◆ **What is being asked**
How many lines of the data contain the word "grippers"? Give only that number.

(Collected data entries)

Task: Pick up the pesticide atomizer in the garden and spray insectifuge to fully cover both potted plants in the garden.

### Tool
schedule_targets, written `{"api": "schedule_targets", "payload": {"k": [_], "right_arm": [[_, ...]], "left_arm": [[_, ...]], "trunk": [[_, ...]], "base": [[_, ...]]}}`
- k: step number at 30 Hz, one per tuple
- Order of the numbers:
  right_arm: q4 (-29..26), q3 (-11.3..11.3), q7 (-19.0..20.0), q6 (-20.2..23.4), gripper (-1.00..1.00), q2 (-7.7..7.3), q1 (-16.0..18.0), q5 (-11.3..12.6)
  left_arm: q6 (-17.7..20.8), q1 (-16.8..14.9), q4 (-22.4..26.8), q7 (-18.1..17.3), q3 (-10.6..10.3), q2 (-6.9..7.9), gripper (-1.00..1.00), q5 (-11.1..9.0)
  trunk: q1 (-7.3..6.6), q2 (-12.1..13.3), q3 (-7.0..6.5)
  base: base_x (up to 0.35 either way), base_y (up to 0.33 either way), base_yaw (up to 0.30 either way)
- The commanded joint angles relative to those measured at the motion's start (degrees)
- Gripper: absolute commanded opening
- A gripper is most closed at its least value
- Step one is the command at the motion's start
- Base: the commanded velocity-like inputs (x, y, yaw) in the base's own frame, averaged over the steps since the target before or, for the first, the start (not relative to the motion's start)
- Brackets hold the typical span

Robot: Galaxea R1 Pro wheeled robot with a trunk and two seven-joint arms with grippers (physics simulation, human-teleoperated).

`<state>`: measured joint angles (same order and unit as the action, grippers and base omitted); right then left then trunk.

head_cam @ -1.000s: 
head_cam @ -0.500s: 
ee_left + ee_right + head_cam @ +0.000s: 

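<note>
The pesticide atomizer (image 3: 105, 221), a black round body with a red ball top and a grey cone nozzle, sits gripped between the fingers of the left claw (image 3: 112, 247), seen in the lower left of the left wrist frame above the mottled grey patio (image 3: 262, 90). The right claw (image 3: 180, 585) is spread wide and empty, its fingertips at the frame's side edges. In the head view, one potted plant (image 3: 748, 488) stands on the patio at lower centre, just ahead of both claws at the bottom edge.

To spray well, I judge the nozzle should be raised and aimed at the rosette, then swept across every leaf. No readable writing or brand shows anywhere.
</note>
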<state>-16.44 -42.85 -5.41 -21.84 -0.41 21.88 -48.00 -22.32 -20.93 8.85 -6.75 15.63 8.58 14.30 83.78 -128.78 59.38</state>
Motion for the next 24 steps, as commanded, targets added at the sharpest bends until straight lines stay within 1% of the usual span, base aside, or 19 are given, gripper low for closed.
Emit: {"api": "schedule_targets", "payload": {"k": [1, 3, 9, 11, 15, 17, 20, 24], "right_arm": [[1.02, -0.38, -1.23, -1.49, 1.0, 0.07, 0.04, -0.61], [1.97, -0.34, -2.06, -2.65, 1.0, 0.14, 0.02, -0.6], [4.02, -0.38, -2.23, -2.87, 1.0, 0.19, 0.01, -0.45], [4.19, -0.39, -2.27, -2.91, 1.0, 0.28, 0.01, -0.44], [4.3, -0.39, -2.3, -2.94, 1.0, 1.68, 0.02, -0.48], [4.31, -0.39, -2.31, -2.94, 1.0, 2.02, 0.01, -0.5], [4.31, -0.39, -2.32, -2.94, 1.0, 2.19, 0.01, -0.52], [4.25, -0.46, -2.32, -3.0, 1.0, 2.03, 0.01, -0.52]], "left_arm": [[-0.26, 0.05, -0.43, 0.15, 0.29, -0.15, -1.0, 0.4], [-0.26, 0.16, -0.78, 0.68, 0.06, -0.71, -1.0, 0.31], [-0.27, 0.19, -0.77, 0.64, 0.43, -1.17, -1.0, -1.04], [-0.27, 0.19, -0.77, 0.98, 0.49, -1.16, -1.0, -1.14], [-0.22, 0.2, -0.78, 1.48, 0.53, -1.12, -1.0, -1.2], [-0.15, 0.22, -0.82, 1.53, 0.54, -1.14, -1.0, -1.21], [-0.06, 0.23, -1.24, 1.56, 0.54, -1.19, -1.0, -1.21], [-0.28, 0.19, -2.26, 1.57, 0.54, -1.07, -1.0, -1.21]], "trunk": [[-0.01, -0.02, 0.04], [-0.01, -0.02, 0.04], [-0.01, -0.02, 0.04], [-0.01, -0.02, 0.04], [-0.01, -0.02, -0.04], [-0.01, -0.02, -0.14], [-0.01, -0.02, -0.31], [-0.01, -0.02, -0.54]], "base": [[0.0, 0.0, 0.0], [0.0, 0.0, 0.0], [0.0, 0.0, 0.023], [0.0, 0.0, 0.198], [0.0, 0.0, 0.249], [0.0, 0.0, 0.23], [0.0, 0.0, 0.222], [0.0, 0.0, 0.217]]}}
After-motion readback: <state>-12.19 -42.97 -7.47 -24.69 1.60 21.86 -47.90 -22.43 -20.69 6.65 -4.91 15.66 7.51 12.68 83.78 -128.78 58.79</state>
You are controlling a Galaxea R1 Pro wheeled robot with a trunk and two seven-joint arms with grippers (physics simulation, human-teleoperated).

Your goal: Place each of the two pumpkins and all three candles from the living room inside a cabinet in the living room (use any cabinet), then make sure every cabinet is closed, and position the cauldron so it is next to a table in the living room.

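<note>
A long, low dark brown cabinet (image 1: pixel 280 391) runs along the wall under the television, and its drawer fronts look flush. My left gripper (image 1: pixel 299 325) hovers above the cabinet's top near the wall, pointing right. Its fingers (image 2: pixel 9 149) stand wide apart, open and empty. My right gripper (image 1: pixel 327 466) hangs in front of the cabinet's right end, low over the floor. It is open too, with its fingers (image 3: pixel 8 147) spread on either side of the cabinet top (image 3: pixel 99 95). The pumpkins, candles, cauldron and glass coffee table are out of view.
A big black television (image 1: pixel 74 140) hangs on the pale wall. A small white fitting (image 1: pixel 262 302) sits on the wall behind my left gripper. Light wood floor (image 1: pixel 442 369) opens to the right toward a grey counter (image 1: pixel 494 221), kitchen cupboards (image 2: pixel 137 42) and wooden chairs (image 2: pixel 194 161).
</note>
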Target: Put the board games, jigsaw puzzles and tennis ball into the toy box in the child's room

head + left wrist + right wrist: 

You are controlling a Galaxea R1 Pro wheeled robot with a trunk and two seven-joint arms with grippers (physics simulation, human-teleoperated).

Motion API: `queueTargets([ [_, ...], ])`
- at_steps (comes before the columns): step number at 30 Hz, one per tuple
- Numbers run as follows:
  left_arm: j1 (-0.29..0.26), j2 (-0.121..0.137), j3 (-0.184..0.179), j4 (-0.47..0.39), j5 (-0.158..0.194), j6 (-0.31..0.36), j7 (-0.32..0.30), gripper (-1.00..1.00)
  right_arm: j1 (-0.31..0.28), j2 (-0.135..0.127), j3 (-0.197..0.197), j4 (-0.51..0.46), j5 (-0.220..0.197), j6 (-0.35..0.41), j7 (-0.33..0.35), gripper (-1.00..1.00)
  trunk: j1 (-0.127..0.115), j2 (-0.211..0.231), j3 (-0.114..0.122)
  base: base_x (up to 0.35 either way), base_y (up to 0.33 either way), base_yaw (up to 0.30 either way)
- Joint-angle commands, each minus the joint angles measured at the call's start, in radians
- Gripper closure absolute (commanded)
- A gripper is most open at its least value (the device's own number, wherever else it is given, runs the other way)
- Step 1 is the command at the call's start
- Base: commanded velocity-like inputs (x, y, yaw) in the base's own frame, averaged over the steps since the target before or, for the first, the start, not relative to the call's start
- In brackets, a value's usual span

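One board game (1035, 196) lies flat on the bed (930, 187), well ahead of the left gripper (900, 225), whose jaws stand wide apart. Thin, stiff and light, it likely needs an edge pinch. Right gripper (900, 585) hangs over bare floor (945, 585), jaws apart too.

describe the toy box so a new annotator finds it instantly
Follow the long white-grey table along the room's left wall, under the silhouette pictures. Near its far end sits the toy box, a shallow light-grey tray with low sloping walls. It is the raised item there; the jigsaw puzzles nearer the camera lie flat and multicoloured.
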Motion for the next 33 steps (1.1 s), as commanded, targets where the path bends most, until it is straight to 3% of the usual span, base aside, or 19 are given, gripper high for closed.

◆ **Response below**
4